It was a new week and it was also the week of Christmas. We were now all sitting in the choir room watching Mr. Schue write Green Christmas on the board.
"We're going green, guys." Mr. Schue comments.
"I refuse to give up my wig and weave-aerosolized luster spray!" Unique exclaims.
"Okay, you're fine, Unique. This year's theme for the 50th Annual McKinley Classroom Decorating contest is...Green is Good. Sam, Liz, Tina." Mr. Schue adds.
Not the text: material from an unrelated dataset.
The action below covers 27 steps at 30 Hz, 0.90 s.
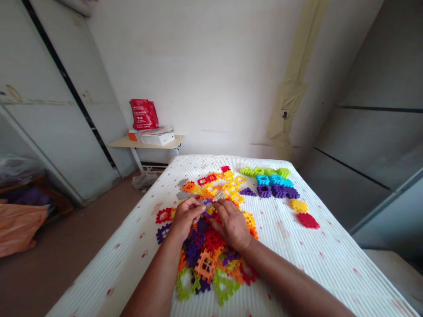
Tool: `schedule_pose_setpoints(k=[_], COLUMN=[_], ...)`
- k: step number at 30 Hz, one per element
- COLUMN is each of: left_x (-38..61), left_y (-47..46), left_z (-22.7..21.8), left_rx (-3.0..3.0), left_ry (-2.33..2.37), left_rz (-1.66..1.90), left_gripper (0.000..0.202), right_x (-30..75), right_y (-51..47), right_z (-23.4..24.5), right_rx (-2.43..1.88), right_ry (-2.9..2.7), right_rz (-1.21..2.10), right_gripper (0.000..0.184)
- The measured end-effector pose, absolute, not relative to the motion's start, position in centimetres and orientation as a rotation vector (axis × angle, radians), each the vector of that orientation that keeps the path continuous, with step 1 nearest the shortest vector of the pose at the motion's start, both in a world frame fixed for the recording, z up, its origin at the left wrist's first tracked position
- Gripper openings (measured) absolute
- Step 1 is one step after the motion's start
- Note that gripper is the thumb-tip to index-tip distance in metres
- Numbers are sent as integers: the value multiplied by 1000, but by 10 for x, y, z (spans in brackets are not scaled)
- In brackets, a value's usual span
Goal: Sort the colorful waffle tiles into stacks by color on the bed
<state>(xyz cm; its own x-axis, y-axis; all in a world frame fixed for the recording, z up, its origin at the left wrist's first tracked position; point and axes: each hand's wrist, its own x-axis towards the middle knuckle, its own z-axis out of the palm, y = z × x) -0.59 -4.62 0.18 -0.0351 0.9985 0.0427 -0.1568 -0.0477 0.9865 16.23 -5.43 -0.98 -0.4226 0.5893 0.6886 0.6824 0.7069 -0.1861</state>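
Observation:
Both hands work over a heap of toothed plastic building pieces in red, orange, yellow, purple and green. My left hand is closed, thumb and index finger pinched at the edge of a small greyish building piece. My right hand lies just right of it, palm down, with bent fingers over the heap and the thumb apart. Its fingertips come close to the greyish piece; whether they touch it, I cannot tell. Red and purple pieces show beneath and between the hands.
Sorted rows of green, light blue and purple pieces stand at the back right. A yellow stack and a red stack lie nearer. Loose yellow pieces spread behind the hands. A side table holds a red bag.

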Motion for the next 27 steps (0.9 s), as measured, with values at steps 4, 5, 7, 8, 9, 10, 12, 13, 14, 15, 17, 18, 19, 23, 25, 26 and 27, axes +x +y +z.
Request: schedule_pose_setpoints(k=[4, 5, 7, 8, 9, 10, 12, 13, 14, 15, 17, 18, 19, 23, 25, 26, 27], left_x=[-5, -7, -11, -15, -18, -21, -26, -27, -27, -27, -24, -23, -22, -21, -22, -23, -23], left_y=[-46, -46, -44, -42, -41, -40, -38, -38, -38, -38, -40, -40, -40, -40, -39, -39, -39], left_z=[3, 3, 3, 3, 3, 2, 1, 0, 0, 0, 1, 2, 3, 3, 1, 0, 0], left_rx=[1124, 1125, 1119, 1114, 1110, 1106, 1111, 1115, 1122, 1129, 1145, 1154, 1161, 1158, 1167, 1177, 1184], left_ry=[1133, 1167, 1239, 1268, 1288, 1298, 1297, 1294, 1296, 1307, 1344, 1364, 1381, 1410, 1409, 1406, 1404], left_rz=[1373, 1411, 1514, 1565, 1609, 1643, 1678, 1681, 1676, 1666, 1642, 1632, 1626, 1634, 1634, 1630, 1628], left_gripper=[29, 29, 29, 29, 28, 27, 26, 25, 25, 24, 24, 24, 25, 25, 25, 24, 24], right_x=[170, 175, 193, 205, 218, 233, 263, 276, 287, 296, 307, 309, 310, 307, 306, 306, 306], right_y=[-47, -43, -29, -21, -13, -5, 8, 12, 16, 18, 20, 21, 21, 22, 22, 22, 22], right_z=[-5, -2, 2, 3, 3, 2, -2, -6, -9, -12, -18, -20, -21, -22, -22, -22, -22], right_rx=[-965, -984, -1081, -1160, -1254, -1356, -1566, -1655, -1728, -1783, -1842, -1854, -1858, -1869, -1881, -1888, -1895], right_ry=[-2160, -2143, -2070, -2017, -1963, -1909, -1795, -1747, -1709, -1681, -1656, -1652, -1652, -1666, -1680, -1685, -1690], right_rz=[-241, -264, -321, -357, -397, -437, -499, -516, -525, -527, -526, -527, -529, -534, -538, -542, -546], right_gripper=[34, 34, 33, 33, 32, 32, 31, 31, 30, 29, 27, 26, 26, 25, 25, 25, 25])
"All right, well, as seniors, Mr. Schue asked us to take over the, uh, decorating committee this year, so we're gonna need everyone's help in order to win this thing." Sam says.
"Oh, and we will win. Because first prize is an antique glass angel, hand-blown thousands of years ago. This holy glass ornament is said to have magical powers to bring good luck, and possibly a boyfriend or prom queen dreams to whoever she oversees. And that person will be me." Tina adds.
"Um, don't we all get to share the prize?" Artie asks.
"We're going au natural this year. We're gonna get pine cones, L.E.D. lights." I respond.
"Are we getting those from the L.E.D. bush out back?" Kitty asks.
"This is exactly the kind of in-fighting that will make us lose, and I'm not gonna stand for it. Guys, this is serious! Cancel your plans for the entire month. I don't want to hear about any of you caroling in nursing homes or feeding the homeless or giving toys to tots. Every waking thought will be spent figuring out how to win me that stupid angel. Got it?" Tina tells them.
"Well. Merry Christmas, everyone." Mr. Schue comments.
"Joy to the..."
"Shut up, Blaine!"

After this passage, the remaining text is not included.